## TASK DETAILS
The response must restate all of the data word for word.

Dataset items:
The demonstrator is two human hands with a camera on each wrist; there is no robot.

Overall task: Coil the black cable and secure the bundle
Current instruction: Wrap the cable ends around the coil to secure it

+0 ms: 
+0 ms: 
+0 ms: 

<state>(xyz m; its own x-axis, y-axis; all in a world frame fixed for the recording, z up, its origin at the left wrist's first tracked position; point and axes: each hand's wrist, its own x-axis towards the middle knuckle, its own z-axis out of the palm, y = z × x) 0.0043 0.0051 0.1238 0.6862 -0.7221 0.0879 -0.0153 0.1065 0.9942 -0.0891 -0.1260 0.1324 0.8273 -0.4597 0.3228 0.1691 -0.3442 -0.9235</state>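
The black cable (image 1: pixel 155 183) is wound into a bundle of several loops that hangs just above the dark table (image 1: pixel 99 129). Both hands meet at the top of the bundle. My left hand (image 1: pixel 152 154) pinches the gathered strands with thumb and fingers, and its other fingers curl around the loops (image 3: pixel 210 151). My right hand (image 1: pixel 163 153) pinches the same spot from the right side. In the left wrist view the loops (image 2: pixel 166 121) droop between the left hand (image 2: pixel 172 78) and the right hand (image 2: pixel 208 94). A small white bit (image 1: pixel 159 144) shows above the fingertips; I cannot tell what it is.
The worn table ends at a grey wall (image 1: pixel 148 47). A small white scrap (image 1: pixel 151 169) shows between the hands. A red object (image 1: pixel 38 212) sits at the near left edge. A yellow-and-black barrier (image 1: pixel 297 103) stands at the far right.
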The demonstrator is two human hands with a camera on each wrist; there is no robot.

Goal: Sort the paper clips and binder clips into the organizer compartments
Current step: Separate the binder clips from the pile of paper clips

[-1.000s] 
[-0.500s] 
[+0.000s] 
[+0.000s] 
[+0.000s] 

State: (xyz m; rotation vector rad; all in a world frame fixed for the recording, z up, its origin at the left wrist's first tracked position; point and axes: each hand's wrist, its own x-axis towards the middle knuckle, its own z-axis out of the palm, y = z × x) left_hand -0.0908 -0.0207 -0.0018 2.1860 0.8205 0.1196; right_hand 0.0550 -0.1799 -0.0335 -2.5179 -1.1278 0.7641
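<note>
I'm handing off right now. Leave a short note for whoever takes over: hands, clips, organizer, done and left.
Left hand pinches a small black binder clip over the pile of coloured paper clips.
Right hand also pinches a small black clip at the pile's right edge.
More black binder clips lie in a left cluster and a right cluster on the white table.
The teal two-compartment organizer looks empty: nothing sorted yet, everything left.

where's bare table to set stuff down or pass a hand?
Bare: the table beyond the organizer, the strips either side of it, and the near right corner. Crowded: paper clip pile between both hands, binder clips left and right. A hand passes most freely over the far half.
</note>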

## EXERCISE SOLUTION
The demonstrator is two human hands with a camera on each wrist; there is no robot.

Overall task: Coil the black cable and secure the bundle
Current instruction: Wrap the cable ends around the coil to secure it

+0 ms: 
+0 ms: 
+0 ms: 

<state>(xyz m; its own x-axis, y-axis; all in a world frame fixed for the recording, z up, its origin at the left wrist's first tracked position; point and axes: each hand's wrist, its own x-axis towards the middle knuckle, its own z-axis out of the palm, y = z × x) 0.0043 0.0051 0.1238 0.6862 -0.7221 0.0879 -0.0153 0.1065 0.9942 -0.0891 -0.1260 0.1324 0.8273 -0.4597 0.3228 0.1691 -0.3442 -0.9235</state>
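The black cable (image 1: pixel 155 183) is wound into a bundle of several loops that hangs just above the dark table (image 1: pixel 99 129). Both hands meet at the top of the bundle. My left hand (image 1: pixel 152 154) pinches the gathered strands with thumb and fingers, and its other fingers curl around the loops (image 3: pixel 210 151). My right hand (image 1: pixel 163 153) pinches the same spot from the right side. In the left wrist view the loops (image 2: pixel 166 121) droop between the left hand (image 2: pixel 172 78) and the right hand (image 2: pixel 208 94). A small white bit (image 1: pixel 159 144) shows above the fingertips; I cannot tell what it is.
The worn table ends at a grey wall (image 1: pixel 148 47). A small white scrap (image 1: pixel 151 169) shows between the hands. A red object (image 1: pixel 38 212) sits at the near left edge. A yellow-and-black barrier (image 1: pixel 297 103) stands at the far right.
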The demonstrator is two human hands with a camera on each wrist; there is no robot.

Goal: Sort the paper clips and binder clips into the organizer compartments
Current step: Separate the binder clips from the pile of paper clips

[-1.000s] 
[-0.500s] 
[+0.000s] 
[+0.000s] 
[+0.000s] 

State: (xyz m; rotation vector rad; all in a world frame fixed for the recording, z up, its origin at the left wrist's first tracked position; point and axes: each hand's wrist, its own x-axis towards the middle knuckle, its own z-axis out of the palm, y = z × x) left_hand -0.0908 -0.0207 -0.0018 2.1860 0.8205 0.1196; right_hand 0.0550 -0.1799 -0.0335 -2.5179 -1.1278 0.7641
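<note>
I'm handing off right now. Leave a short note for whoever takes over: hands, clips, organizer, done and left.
Left hand pinches a small black binder clip over the pile of coloured paper clips.
Right hand also pinches a small black clip at the pile's right edge.
More black binder clips lie in a left cluster and a right cluster on the white table.
The teal two-compartment organizer looks empty: nothing sorted yet, everything left.

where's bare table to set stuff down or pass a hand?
Bare: the table beyond the organizer, the strips either side of it, and the near right corner. Crowded: paper clip pile between both hands, binder clips left and right. A hand passes most freely over the far half.
</note>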

Nothing else remains to be done in this exercise.